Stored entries
● ● ● ●

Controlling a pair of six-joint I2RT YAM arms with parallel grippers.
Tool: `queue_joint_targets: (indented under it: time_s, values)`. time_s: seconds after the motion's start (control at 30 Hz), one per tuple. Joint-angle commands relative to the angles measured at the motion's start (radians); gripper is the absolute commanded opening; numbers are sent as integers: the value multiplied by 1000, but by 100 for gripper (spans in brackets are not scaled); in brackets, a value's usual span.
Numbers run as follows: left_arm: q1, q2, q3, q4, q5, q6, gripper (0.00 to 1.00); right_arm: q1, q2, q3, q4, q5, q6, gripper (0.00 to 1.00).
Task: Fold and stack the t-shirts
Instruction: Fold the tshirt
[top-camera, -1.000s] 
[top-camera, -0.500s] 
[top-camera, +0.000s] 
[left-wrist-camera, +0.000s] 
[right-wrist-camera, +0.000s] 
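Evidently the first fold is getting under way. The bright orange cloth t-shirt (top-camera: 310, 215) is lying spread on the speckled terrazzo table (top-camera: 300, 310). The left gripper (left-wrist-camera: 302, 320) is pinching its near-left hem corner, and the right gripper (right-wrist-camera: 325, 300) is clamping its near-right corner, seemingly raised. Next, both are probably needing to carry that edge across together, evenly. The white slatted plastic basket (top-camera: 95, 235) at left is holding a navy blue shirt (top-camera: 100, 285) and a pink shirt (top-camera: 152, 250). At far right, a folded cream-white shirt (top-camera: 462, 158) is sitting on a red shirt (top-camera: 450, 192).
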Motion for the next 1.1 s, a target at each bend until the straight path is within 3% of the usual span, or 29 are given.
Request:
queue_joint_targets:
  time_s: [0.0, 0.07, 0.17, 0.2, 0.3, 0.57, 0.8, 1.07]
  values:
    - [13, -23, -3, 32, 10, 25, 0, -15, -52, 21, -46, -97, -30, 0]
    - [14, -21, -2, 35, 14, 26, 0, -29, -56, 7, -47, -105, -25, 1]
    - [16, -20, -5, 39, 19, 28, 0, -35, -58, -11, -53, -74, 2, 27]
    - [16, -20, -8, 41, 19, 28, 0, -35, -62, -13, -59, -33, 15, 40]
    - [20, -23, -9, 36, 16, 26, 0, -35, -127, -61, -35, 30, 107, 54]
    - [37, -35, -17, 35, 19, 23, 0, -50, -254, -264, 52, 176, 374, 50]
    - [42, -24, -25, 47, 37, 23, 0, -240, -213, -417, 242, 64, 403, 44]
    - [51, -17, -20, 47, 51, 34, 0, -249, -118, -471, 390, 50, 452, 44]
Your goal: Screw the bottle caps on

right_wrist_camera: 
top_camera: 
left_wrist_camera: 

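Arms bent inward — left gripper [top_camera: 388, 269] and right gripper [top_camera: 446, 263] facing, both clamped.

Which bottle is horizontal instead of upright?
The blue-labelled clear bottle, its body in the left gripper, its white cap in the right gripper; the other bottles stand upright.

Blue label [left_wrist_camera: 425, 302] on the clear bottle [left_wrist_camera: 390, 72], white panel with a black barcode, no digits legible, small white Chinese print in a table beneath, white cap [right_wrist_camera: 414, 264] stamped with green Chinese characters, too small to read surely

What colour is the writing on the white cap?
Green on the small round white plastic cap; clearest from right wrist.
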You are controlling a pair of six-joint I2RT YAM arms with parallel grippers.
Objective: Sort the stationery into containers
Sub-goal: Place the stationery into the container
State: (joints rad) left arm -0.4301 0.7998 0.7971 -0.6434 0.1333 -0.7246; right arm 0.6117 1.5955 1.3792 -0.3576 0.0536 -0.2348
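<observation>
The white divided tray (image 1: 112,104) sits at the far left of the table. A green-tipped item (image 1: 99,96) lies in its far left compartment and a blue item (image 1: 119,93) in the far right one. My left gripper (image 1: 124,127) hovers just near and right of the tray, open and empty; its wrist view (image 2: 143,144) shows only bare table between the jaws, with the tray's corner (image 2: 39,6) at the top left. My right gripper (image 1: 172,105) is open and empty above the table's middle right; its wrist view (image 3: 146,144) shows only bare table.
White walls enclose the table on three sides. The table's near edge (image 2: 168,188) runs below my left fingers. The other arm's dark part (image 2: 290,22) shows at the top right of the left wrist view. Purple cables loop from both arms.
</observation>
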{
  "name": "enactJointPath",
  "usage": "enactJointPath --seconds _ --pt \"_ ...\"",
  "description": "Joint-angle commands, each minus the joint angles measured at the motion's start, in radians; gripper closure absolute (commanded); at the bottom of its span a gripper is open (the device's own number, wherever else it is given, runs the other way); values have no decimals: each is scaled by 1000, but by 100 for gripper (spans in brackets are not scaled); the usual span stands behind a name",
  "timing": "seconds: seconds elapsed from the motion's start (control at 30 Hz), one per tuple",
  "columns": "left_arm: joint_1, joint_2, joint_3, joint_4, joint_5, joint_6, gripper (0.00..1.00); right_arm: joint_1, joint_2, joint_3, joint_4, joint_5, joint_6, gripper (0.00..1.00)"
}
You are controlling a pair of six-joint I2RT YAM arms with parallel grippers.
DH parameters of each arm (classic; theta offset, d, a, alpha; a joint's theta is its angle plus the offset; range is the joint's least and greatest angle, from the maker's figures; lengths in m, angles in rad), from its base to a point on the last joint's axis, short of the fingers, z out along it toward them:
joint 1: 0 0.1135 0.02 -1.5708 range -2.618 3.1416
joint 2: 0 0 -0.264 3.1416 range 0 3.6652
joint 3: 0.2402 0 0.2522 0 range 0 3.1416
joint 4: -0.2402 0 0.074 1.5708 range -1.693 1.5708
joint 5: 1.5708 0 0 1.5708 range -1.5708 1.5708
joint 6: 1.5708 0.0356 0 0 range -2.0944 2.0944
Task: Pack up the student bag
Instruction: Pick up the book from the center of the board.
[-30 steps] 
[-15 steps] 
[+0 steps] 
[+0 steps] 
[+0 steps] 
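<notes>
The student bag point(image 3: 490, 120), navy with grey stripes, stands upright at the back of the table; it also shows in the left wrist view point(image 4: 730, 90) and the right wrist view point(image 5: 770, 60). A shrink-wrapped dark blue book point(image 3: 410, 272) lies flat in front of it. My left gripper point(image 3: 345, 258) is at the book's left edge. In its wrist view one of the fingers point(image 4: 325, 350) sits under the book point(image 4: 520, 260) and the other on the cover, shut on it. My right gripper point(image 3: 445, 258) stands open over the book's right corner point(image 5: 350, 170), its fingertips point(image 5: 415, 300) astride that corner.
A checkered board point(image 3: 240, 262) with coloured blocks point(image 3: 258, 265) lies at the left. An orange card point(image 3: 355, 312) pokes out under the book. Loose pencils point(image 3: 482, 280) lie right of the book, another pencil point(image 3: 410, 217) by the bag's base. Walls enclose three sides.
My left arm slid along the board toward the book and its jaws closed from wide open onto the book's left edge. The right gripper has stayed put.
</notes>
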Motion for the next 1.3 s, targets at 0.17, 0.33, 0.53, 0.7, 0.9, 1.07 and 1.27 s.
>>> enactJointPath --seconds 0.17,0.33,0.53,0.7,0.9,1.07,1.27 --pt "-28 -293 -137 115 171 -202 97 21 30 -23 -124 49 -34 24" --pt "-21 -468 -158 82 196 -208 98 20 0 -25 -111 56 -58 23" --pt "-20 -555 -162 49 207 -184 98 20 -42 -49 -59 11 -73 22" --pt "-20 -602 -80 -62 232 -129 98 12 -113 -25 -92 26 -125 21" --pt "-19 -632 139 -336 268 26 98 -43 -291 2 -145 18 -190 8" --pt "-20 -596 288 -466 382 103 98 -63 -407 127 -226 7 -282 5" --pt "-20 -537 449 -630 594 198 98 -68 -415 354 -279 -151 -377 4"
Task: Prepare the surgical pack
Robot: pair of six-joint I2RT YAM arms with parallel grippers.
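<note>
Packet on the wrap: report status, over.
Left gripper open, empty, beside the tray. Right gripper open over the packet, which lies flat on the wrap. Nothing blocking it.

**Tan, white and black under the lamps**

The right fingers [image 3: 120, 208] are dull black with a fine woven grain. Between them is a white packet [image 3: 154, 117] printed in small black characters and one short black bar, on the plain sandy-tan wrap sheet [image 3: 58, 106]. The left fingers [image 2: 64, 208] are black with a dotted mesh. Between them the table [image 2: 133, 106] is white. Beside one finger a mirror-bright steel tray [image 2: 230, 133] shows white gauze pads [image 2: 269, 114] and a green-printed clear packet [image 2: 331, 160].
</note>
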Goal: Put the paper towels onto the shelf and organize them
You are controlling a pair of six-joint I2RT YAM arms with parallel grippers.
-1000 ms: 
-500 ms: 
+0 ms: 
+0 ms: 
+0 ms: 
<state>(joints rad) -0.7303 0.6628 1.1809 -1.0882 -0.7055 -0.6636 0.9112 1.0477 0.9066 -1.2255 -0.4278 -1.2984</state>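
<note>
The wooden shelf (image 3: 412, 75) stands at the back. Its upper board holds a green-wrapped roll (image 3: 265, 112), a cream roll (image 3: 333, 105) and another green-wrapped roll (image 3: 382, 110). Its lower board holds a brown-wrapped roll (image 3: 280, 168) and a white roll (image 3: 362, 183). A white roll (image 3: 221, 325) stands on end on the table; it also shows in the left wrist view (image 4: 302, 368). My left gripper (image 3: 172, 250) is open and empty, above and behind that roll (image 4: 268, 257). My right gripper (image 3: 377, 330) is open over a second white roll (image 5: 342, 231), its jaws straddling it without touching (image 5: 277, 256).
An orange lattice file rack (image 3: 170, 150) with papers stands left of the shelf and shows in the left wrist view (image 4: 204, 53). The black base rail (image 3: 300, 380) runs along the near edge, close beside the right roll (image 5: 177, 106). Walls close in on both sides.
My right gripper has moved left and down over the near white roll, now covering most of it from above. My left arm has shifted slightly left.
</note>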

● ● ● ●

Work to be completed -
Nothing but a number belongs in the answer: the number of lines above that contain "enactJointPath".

Completed exercise -
3